• Exercise brief:
Everything from the line that holds "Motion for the" through the end of the data below should be output exactly, both ends included.

Data below: Begin

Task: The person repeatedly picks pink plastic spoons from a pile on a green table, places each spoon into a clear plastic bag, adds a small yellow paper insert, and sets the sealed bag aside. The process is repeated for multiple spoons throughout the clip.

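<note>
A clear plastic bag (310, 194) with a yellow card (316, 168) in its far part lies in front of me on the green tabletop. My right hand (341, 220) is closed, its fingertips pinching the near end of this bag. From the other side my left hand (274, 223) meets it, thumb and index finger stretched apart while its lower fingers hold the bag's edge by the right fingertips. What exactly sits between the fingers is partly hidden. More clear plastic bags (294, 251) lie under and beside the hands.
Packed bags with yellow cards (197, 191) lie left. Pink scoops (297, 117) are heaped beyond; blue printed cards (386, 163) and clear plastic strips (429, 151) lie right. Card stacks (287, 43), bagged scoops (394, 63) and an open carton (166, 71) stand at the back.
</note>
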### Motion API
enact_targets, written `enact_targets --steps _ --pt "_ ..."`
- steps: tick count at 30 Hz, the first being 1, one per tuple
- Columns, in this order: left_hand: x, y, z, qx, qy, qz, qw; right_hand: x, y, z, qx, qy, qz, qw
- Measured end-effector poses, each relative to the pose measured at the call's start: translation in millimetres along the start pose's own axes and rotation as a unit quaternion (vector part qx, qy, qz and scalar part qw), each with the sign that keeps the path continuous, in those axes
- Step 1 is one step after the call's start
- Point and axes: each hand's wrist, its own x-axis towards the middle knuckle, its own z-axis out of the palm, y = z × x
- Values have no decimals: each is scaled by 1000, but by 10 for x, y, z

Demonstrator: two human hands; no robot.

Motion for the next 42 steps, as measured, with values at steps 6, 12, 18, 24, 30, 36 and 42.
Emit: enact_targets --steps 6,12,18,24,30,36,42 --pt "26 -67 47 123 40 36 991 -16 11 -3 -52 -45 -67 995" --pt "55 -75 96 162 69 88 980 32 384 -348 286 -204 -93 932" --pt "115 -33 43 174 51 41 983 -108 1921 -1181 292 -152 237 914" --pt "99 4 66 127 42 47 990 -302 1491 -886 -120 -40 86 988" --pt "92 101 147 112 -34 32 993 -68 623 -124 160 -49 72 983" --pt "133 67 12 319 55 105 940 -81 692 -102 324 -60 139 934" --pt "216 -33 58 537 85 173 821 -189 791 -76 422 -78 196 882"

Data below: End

• Result for this task:
Motion for the next 42 steps, as measured, with values at steps 6, 12, 18, 24, 30, 36 and 42.
Emit: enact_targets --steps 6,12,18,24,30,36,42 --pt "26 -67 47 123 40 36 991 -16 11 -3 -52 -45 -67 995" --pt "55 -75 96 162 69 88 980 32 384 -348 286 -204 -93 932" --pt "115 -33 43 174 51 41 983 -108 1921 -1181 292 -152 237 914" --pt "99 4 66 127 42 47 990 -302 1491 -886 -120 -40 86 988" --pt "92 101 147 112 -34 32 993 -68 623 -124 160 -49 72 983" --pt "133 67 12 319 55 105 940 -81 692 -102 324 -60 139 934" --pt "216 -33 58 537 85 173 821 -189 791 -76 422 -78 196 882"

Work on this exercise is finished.